Dem deutschen Film gelingen gelegentlich treffende Parabeln, wenn auch nicht unbedingt mit Absicht. So beschreibt Michael Gwisdek, der am 9. November für das ZDF in „Das Wunder von Berlin” den Opa der Familie spielte, seine Rolle als Walter Kaiser als rein „komischen Alten”.
Tatsächlich geistert Opa Kaiser immer etwas wunderlich herum, wirkt schrullig, erzählt ohne jeden Eifer ein paar Geschichten aus der Wehrmacht und aus Stalingrad – und Regisseur Roland Suso Richter läßt ihn über dem Anblick der Fernsehübertragung der Maueröffnung sanft entschlafen.
Das ist besser getroffen als gezielt. Denn es gehört zu den Merkwürdigkeiten des Vereinigungsprozesses, daß sich mit ihm in der Tat ein endgültiger Abschied jenes alten Deutschland vollzogen hat, das Kaiser im Film repräsentierte. Natürlich hat das unter anderem biologische Gründe, aber nicht nur.
Auch Mitteldeutschland war ein besiegtes und besetztes Land
So lange die Mauer stand, blieb die Deutsche Frage immer erkennbar offen und mit ihr die Möglichkeiten, die Traditionen und vielleicht auch die Drohungen, die sich für manchen damit verbanden. Keine rosa Popbeleuchutung und kein englischer Singsang, wie sie am Montag während der Einigungsfeiern vorzugsweise das Brandenburger Tor umwaberten, verdeckten die Tatsache, daß es sich bei Mitteldeutschland um ein besiegtes und besetztes Land handelte.
Die DDR, „Der Doofe Rest”, wie damals die häufige und noch gar nicht ostalgische Selbstbezeichnung lautete, stand nicht nur räumlich in der Mitte zwischen dem ausgemordeteten deutschen Leben in Ostdeutschland und den längst im altklugen postnationalen Dämmer verschlafenden Westen.

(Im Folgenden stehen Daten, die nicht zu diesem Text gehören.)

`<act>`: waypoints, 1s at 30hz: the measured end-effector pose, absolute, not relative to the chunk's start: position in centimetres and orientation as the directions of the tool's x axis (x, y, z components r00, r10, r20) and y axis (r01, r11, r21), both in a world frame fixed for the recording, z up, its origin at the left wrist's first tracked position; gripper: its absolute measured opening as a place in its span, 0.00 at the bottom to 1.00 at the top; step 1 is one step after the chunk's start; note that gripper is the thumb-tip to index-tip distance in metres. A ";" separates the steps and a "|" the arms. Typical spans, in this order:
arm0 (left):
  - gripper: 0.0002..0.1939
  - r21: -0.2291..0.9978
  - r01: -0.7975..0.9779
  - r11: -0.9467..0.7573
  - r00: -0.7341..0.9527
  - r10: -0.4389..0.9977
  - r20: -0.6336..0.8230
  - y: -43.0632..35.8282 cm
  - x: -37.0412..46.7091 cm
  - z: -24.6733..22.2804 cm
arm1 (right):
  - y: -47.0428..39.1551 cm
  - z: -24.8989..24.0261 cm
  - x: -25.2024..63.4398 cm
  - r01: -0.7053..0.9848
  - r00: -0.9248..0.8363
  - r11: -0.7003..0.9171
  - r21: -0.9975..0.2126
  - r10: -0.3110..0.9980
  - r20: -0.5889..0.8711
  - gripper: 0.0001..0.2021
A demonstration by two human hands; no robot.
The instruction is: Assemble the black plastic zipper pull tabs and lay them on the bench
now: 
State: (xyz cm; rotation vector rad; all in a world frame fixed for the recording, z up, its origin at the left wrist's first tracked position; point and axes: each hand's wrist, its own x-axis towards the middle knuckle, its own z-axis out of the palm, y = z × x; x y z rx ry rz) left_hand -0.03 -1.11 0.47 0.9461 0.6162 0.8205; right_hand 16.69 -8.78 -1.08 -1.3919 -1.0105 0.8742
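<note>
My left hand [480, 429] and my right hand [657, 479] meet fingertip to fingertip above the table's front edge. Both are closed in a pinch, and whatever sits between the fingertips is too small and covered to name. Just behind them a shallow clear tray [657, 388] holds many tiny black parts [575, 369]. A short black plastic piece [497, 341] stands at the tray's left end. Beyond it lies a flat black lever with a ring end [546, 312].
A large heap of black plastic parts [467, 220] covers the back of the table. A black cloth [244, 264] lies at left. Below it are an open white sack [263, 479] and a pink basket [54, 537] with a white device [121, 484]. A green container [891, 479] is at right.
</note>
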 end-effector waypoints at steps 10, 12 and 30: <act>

Kopfsteinpflaster und preußischer Stechschritt
Vom Kopfsteinpflaster über den preußischen Stechschritt bis hin zum selbst von der SED gepflegten Bewußtsein, daß man es 1933-45 mit einer deutschen Regierung zu tun gehabt hatte, die nur eine Möglichkeit von vielen politischen Entwicklungen gewesen war, nicht weniger und nicht mehr: Die DDR konservierte auf vielen Ebenen die Notwendigkeit, aber auch die Möglichkeit eines ehrlichen deutschen Neuanfangs als geschlagenes Land, das gleichwohl einige unangenehme Fragen an die Sieger zu stellen hätte.
Die praktisch totale Übernahme des bundesrepublikanischen politischen und wirtschaftlichen Systems durch die „Neuen Länder” samt des Geschichtsbilds und der Staatsräson, beseitigte diese Situation. Dies geschah um einen hohen Preis, der beim Jammer über die finanziellen Transferleistungen vielen gar nicht aufgefallen ist. So gesehen, ist dem ZDF mit „Walter Kaiser” das passende Bild zu zwanzig Jahren Mauerfall gelungen.